ESCRITOS
DE HORACIO QUIROGA
QUINCUAGESIMOPRIMERA
ENTREGA
Tangos redentores (*) (1)
Durante
mucho tiempo constituyó una de nuestras preocupaciones, el triste estado
social, espiritual y moral de lo que, por un criollo eufemismo, hemos convenido
en llamar milonguita.
En
nuestra juventud las jóvenes de ese carácter no se llamaban milonguitas. Pero
estas de hoy, de sus mil compañeros de bohemia sólo amaron furiosamente a uno
solo: y aquel privilegiado ser, como los de ahora, devolvió a su amiga en
golpes, religiosamente, el homenaje recibido a sus otros 999 admiradores.

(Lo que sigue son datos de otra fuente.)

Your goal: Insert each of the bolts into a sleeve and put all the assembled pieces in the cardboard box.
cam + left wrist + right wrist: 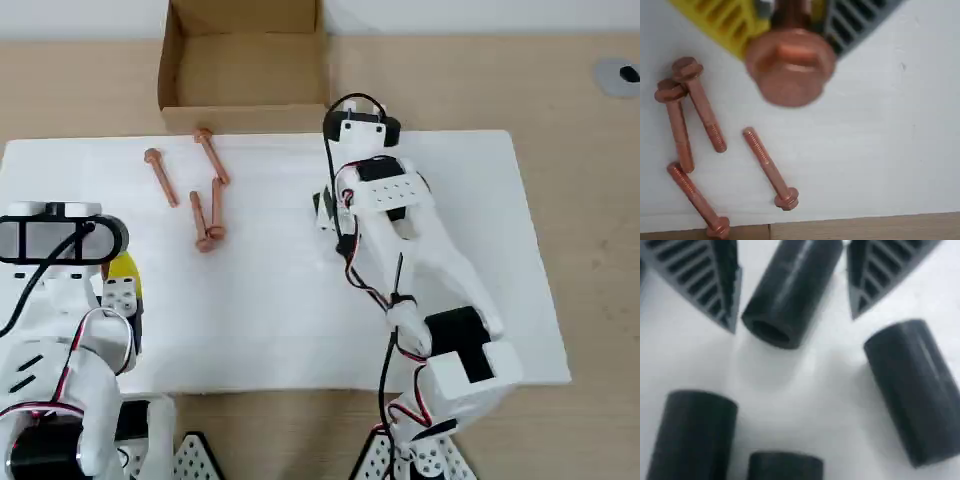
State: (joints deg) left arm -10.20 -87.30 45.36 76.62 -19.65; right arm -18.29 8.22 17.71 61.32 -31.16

No
cambian las circunstancias, como se ve, aunque los hombres varíen.
Algunas
jóvenes habíamos conocido entonces, ingenuas como la alborada y puras como la
luz, que a los seis meses de bohemia habían perdido, hasta donde es posible
perder sin remisión ni memoria, aquellos dos celestes atributos. En balde
hubiera sido buscar en los ojos de aquellas locuelas un resto de candor, una
vislumbre de cansancio, una esperanza, por manchada que hubiere nacido, de otra
espiritualidad. Todas, sin excepción, parecían no haber caído a un doloroso
abismo, si no, antes bien, haber ascendido a un estado de beata perfección. Y
ante este fenómeno de apariencia ilógica, si se considera lo que se ha escrito
sobre la fatalidad de la caída, casi siempre extraña a la voluntad de la
paciente, meditábamos, como hemos tenido el honor de decirlo, sobre el muy
triste estado del alma de la milonguita profesional.
Una
prolongada ausencia nos tuvo luego por diez años alejados de este problema y su
ambiente, en un país donde no había milonguitas sino víboras. Pero la vieja
preocupación sólo dormía, según pudimos apreciarlo a nuestra vuelta a la
civilización, cuando con asombro sin igual nos enteramos por medio de la
novela, del teatro, del cinematógrafo y de las revistas, de que el ambiente
moral de la bohemia había cambiado milagrosamente. No se sabe de dónde un soplo
de conciencia, de virtud, de redención fogosa había pasado sobre el alma de las
milonguitas, despertando su moral, y no es ello sólo: El hombre, el culpable,
había abierto también los ojos, y en aquella vieja magdalena criolla,
canturreadora y tanguista, había visto, por fin, como el otro en Damasco, un
pobre ser atormentado que le preguntaba con triste voz:
-¿Por
qué me persigues?
¡Albricias!
-exclamamos entonces-. ¡Alabados sean el hombre difícil y la mujer fácil, el
cabaret, la milonga y los mismos antros del vicio, si sus tinieblas reservaban
este gran fulgor moral!
Y
con el alma alegre, como una pascua, nos encaminamos a un cabaret, donde
entramos dirigiendo una fresca, fraternal y orgullosa mirada a las locuelas de
ayer.
De
nuestras profundas lecturas sobre el tema habíamos deducido el hecho siguiente:
que la muchacha de ese momento, la extraordinaria milonguita redimida, podía
clasificarse en tres grupos. El primero, y el más noble y numeroso de todos, lo
formaban las chicas de los barrios pobres, casi siempre obreritas que
fatalmente habían dado un mal paso. Constituían el segundo las europeítas
ingenuas y engañadas, que al despertar de su pesadilla habían callado su dolor
disimulándolo tras un constante canturrear de tangos mal pronunciados. El
tercer grupo tenía por característica perdonar, perdonar y perdonar al infiel,
al buen mozo, de mano derecha dura e izquierda blanda. Insultos, golpes,
abandono todo le perdonaba noche y día, como a un hermano. Esa expresión hermano se interpretaba como una
dolorosa comunión: él también -tanguista, entretenido o malevo- sufría
atrozmente como ella y ambos, sin saber por qué.
Alrededor
de estos tres grupos giraban -como antes las milonguitas- grandes dolores
aislados que lloraban en las mismas revistas y en las mismas guitarras y
bandoneones, a la percanta, maleada a golpes de antaño, que era ahora la
noviciata; y a la vieja mama perpetuamente esquilmada, que se pronunciaba ahora
madrecita.
¡Cuán
distinto todo esto de lo que habíamos conocido en los recién pasados tiempos!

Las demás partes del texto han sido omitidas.